Careful now, you'll rile the natives.


----------



## CO skier (Jul 13, 2019)

dgalati said:


> No value in any deed Wyndham sells. Wyndham sets the price at $0 through Ovation. Please try to understand what a deed is really worth. No one will loan squat on any deed. Contrary to what the sales weasels tell you
> Good deal is to rent from a VIP for $6 per thousand instead of paying $6 per thousand or more in maintenance fees.


I think you may have posted to the wrong thread.  This one is about exit companies selling on eBay.


----------



## dgalati (Jul 13, 2019)

OldGuy said:


> Careful now, you'll rile the natives.


Yea they will tell me how it is a privilege to spend upwards to 100k to be a VIP. Not knocking becoming a VIP but I make what I have work for me. Not into spending more for what can be bought for a penny. Better yet what can be rented for less then paying maintenance fees.


----------



## OldGuy (Jul 13, 2019)

dgalati said:


> Yea they will tell me how it is a privilege to spend upwards to 100k to be a VIP. Not knocking becoming a VIP but I make what I have work for me. Not into spending more for what can be bought for a penny. Better yet what can be rented for less then paying maintenance fees.
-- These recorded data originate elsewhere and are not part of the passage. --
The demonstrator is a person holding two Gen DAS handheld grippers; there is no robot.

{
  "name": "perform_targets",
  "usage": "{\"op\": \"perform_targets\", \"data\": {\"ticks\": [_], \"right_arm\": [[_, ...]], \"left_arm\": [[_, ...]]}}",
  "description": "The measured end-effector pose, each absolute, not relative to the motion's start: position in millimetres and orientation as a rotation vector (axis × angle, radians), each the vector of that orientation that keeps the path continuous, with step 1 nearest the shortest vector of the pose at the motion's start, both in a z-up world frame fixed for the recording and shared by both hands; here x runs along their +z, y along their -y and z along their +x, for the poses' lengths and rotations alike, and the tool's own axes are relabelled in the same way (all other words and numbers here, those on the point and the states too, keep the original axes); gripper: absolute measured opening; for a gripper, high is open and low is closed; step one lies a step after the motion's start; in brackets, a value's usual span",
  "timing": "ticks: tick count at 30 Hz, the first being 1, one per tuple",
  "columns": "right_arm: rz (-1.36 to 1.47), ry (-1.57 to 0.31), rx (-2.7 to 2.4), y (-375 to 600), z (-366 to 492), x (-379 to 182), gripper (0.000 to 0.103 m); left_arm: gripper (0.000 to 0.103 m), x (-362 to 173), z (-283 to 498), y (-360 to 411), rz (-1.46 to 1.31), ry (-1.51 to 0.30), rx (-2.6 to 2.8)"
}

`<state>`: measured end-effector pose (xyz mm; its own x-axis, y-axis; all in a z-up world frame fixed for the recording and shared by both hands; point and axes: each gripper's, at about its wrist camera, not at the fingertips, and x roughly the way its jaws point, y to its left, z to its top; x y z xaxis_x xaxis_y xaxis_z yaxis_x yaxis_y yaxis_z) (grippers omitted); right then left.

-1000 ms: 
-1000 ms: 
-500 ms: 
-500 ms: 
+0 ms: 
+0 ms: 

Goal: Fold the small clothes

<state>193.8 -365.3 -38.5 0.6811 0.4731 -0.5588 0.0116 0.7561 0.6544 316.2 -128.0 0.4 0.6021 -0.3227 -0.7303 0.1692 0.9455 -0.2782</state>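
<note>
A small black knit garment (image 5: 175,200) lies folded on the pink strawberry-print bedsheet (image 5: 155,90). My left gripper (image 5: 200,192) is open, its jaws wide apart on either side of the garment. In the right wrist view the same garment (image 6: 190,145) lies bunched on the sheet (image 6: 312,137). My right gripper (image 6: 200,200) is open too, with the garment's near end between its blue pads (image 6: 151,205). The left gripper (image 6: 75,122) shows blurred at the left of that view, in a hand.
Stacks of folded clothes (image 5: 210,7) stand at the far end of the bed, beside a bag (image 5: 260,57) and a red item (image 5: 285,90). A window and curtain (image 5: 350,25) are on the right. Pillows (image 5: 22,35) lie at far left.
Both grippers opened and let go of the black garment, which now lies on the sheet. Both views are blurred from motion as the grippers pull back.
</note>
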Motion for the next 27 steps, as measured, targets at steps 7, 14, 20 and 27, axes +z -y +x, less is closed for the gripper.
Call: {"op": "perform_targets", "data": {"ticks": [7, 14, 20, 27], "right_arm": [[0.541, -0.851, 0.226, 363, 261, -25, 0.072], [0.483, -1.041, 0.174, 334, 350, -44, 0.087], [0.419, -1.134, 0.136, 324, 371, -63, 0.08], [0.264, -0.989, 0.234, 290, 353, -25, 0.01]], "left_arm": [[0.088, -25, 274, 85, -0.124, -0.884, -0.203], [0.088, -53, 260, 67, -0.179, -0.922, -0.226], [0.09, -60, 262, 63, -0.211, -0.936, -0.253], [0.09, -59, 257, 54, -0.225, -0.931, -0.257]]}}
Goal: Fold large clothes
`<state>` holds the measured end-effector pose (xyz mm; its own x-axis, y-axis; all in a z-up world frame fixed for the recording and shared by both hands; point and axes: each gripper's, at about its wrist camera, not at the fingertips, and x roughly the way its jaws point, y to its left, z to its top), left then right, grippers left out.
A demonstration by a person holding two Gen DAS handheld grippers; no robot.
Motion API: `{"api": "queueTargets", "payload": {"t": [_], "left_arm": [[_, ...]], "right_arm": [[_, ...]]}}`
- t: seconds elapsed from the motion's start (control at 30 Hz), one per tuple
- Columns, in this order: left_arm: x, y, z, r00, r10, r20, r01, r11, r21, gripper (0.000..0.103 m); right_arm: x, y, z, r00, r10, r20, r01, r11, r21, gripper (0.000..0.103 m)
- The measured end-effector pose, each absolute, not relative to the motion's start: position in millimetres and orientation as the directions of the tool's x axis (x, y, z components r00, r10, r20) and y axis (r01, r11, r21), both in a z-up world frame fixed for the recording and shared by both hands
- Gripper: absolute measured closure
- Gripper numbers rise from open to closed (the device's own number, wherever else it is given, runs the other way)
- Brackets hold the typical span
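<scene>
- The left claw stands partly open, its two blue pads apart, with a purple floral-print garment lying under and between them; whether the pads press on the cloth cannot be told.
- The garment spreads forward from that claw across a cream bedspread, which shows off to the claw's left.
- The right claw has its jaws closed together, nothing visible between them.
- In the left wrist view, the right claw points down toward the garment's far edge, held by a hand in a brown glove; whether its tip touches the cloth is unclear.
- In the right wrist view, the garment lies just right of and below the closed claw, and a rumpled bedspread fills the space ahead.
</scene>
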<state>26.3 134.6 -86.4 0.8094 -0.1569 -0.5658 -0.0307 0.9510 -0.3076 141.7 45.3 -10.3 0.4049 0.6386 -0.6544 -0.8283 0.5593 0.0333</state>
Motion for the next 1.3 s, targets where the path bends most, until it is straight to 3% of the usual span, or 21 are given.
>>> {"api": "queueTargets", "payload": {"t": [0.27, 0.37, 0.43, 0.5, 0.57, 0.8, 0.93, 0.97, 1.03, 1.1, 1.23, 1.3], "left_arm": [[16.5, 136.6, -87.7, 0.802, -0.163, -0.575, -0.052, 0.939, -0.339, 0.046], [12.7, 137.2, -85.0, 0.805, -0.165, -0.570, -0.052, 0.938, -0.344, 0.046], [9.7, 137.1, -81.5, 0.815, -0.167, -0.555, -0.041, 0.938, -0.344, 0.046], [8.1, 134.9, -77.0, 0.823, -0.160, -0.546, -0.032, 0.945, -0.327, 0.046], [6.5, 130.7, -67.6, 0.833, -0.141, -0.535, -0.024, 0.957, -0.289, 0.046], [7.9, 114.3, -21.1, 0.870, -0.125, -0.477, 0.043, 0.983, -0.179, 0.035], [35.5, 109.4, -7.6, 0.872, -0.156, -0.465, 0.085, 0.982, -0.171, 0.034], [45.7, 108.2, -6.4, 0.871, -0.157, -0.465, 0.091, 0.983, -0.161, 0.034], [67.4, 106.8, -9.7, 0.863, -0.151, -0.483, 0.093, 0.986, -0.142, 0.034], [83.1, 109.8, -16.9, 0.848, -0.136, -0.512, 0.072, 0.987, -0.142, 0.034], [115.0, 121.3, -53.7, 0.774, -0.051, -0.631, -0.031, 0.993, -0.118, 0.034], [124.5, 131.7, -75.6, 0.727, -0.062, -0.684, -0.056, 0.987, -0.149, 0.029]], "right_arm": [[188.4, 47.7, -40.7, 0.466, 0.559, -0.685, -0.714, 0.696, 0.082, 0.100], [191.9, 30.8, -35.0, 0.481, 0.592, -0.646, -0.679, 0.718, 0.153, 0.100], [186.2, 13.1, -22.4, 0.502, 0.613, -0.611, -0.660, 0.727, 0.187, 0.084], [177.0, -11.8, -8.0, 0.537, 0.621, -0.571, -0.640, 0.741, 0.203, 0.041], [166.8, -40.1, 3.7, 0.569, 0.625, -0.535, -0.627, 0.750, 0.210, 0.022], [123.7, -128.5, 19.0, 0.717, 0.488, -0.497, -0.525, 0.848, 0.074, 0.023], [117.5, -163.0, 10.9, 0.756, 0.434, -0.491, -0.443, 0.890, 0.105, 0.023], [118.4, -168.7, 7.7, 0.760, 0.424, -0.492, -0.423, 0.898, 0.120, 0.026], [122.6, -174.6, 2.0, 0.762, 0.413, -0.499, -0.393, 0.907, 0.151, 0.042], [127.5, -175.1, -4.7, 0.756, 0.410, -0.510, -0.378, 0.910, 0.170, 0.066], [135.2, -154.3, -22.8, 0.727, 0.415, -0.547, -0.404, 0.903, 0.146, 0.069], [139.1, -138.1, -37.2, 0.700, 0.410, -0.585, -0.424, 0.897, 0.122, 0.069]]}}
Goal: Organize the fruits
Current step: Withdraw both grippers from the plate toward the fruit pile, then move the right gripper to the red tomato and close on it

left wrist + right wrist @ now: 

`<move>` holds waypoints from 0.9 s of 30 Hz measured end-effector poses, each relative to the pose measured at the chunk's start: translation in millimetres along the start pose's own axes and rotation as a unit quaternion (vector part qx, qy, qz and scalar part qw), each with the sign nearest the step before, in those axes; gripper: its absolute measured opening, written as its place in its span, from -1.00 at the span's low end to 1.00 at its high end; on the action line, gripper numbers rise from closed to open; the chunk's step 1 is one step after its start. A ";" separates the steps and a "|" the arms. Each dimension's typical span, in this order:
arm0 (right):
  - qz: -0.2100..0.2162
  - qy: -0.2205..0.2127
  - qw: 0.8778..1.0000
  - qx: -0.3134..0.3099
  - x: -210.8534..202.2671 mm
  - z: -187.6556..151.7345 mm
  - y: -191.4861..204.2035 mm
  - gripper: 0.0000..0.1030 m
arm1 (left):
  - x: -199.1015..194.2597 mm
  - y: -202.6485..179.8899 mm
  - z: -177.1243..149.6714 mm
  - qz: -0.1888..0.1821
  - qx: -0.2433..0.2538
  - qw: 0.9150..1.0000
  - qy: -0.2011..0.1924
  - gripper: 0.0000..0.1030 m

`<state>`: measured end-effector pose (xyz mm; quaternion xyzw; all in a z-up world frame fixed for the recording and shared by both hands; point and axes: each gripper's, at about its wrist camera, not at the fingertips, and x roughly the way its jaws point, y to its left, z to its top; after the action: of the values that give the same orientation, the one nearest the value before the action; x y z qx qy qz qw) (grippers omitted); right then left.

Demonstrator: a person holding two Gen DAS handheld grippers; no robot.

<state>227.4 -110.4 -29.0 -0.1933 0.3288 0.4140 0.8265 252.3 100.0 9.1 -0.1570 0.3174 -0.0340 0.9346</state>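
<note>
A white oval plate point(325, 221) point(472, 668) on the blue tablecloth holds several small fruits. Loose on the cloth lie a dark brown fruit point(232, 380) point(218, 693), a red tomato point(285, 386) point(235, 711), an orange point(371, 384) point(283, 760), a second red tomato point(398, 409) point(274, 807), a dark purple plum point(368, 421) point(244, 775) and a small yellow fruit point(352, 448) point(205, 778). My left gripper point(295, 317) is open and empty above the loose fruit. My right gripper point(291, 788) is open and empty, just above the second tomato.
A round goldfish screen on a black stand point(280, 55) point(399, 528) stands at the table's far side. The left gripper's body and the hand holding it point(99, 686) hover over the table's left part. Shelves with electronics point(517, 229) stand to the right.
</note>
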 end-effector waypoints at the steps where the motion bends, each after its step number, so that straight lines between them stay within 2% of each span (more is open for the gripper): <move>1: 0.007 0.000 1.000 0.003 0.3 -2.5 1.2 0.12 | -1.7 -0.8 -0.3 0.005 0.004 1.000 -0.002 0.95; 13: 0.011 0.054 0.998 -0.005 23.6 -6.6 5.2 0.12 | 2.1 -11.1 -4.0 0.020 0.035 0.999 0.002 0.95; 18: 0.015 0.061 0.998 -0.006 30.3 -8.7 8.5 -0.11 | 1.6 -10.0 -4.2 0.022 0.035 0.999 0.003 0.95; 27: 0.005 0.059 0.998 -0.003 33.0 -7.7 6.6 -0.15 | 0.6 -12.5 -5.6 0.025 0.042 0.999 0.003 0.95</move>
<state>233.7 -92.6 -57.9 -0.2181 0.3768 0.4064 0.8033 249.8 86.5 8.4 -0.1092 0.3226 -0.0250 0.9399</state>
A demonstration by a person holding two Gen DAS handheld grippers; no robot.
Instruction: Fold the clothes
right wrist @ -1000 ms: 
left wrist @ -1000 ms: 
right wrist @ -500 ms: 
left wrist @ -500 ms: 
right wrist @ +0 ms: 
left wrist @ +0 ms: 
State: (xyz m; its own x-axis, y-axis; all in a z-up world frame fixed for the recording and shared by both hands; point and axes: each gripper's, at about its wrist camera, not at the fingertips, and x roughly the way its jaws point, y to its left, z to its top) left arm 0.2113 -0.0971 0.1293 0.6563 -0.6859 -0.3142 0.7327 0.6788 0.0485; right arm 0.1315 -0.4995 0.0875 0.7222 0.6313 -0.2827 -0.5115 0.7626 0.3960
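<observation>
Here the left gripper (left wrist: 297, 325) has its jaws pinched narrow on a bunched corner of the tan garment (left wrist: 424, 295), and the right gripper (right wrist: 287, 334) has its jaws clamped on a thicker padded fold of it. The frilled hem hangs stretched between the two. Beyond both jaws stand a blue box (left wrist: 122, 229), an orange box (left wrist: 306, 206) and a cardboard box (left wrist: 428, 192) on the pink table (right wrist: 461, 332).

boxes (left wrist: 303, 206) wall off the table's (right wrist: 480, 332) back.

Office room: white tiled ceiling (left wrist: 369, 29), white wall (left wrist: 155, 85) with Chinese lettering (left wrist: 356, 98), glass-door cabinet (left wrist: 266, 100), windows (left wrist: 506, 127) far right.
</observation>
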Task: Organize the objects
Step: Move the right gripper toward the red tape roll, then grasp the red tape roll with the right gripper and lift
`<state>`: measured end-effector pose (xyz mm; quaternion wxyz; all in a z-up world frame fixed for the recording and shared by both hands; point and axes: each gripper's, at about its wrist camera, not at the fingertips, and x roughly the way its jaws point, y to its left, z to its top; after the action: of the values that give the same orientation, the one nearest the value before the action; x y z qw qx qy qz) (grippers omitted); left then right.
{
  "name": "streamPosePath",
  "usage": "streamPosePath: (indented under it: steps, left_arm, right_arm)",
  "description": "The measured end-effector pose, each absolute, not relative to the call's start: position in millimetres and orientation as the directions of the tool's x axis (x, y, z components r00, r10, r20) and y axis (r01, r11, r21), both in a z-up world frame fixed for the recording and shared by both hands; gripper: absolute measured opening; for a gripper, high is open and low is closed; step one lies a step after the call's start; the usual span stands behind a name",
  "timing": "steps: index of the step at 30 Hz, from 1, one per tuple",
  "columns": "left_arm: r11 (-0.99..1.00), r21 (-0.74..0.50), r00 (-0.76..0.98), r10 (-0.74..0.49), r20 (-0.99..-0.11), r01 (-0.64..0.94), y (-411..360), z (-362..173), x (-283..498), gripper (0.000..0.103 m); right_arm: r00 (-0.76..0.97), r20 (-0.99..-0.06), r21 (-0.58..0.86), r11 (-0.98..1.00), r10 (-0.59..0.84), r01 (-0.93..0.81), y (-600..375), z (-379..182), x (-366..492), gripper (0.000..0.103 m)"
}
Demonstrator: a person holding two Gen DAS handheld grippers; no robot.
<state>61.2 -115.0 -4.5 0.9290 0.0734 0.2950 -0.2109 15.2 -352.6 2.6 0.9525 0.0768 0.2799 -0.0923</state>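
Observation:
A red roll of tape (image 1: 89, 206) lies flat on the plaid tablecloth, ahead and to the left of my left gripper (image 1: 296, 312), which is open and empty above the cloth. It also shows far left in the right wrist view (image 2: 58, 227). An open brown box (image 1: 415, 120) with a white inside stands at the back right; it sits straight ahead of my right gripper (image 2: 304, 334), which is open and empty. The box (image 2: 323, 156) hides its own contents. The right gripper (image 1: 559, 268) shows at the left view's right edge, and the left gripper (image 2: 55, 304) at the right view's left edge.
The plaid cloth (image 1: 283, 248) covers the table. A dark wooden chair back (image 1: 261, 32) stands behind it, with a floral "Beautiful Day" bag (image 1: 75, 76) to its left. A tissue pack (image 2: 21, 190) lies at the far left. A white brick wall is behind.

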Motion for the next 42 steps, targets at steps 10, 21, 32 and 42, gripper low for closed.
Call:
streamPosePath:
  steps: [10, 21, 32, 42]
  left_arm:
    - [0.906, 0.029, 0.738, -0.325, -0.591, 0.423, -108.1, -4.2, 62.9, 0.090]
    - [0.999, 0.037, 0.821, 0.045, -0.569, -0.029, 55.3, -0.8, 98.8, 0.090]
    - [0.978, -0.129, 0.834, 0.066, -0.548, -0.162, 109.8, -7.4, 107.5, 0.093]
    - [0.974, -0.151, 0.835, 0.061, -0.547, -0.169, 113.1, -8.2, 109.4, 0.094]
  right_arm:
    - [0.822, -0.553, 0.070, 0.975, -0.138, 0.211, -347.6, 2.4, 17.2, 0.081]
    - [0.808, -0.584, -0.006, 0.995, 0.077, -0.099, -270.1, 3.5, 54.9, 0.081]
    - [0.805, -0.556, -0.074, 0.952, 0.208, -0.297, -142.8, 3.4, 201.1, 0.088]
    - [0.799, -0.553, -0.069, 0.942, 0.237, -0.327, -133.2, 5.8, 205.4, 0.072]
Now the natives are getting restless.


----------



## ronparise (Jul 14, 2019)

Things have really changed here.  Before Ovation I used to argue that the postcard companies performed a valuable service. And I don’t think anyone agreed with me. Good for the seller, good for the buyer and good for wyndham. The seller dosent have to pay maintenance fees any more, the buyer got a contract he wanted cheap and wyndham never missed a maintenance fee payment

Now the consensus seems to be that exit companies are good

Once Ovation happened I didn’t understand how they kept getting wyndham contracts but they did and I kept buying them, in spite of the fact I knew the seller got screwed

I would argue that the exit companies that deal in “paid for” contracts are screwing the sellers and the eBay buyers (you guys) are aiding and abetting. 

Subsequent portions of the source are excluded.